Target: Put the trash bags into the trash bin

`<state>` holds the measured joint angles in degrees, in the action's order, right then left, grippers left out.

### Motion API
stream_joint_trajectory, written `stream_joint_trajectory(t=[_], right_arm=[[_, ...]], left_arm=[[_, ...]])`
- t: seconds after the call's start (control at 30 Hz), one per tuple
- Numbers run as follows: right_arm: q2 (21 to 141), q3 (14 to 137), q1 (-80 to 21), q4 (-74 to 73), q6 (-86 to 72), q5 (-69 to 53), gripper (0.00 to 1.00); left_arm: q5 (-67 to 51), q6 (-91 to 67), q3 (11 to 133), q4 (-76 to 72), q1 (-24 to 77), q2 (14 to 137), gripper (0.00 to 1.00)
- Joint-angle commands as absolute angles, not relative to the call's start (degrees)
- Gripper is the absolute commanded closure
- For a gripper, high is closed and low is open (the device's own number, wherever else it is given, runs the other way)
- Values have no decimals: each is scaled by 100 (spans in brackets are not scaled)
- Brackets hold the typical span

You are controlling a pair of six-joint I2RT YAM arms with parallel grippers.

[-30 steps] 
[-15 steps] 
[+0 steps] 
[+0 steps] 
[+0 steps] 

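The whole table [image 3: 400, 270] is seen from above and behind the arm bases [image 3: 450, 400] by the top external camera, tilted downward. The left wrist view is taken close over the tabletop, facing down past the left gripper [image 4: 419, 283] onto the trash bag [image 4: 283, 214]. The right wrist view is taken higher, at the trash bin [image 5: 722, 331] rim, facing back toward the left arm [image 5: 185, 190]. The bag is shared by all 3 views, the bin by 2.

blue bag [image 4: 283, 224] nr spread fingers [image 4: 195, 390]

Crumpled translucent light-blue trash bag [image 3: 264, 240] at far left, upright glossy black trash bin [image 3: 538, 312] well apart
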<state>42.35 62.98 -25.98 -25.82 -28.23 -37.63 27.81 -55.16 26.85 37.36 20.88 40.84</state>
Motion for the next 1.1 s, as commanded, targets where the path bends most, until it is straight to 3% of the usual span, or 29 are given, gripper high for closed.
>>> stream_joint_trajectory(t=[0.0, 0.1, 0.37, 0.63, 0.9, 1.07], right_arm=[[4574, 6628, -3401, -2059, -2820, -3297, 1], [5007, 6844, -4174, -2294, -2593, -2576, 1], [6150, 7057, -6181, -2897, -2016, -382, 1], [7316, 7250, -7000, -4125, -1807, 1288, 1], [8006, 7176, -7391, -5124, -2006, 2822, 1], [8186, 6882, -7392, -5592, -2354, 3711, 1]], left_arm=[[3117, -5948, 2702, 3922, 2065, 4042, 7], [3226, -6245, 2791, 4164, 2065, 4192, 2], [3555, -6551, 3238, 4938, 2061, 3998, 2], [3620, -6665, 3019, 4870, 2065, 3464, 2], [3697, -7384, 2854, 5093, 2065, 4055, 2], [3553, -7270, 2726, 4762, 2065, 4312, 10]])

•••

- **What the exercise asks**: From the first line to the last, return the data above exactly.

- **Your response**:
Target: Put the trash bags into the trash bin

`<state>` holds the measured joint angles in degrees, in the action's order, right then left, grippers left out.

### Motion API
stream_joint_trajectory, written `stream_joint_trajectory(t=[_], right_arm=[[_, ...]], left_arm=[[_, ...]])`
- t: seconds after the call's start (control at 30 Hz), one per tuple
- Numbers run as follows: right_arm: q2 (21 to 141), q3 (14 to 137), q1 (-80 to 21), q4 (-74 to 73), q6 (-86 to 72), q5 (-69 to 53), gripper (0.00 to 1.00); left_arm: q5 (-67 to 51), q6 (-91 to 67), q3 (11 to 133), q4 (-76 to 72), q1 (-24 to 77), q2 (14 to 137), gripper (0.00 to 1.00)
- Joint-angle commands as absolute angles, not relative to the call's start (degrees)
- Gripper is the absolute commanded closure
- For a gripper, high is closed and low is open (the device's own number, wherever else it is given, runs the other way)
- Values have no decimals: each is scaled by 100 (spans in brackets are not scaled)
- Brackets hold the typical span

You are controlling a pair of six-joint I2RT YAM arms with parallel grippers.

[-30 steps] 
[-15 steps] 
[+0 steps] 
[+0 steps] 
[+0 steps] 

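The whole table [image 3: 400, 270] is seen from above and behind the arm bases [image 3: 450, 400] by the top external camera, tilted downward. The left wrist view is taken close over the tabletop, facing down past the left gripper [image 4: 419, 283] onto the trash bag [image 4: 283, 214]. The right wrist view is taken higher, at the trash bin [image 5: 722, 331] rim, facing back toward the left arm [image 5: 185, 190]. The bag is shared by all 3 views, the bin by 2.

blue bag [image 4: 283, 224] nr spread fingers [image 4: 195, 390]

Crumpled translucent light-blue trash bag [image 3: 264, 240] at far left, upright glossy black trash bin [image 3: 538, 312] well apart
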<state>42.35 62.98 -25.98 -25.82 -28.23 -37.63 27.81 -55.16 26.85 37.36 20.88 40.84</state>
Motion for the next 1.1 s, as commanded, targets where the path bends most, until it is straight to 3% of the usual span, or 29 are given, gripper high for closed.
>>> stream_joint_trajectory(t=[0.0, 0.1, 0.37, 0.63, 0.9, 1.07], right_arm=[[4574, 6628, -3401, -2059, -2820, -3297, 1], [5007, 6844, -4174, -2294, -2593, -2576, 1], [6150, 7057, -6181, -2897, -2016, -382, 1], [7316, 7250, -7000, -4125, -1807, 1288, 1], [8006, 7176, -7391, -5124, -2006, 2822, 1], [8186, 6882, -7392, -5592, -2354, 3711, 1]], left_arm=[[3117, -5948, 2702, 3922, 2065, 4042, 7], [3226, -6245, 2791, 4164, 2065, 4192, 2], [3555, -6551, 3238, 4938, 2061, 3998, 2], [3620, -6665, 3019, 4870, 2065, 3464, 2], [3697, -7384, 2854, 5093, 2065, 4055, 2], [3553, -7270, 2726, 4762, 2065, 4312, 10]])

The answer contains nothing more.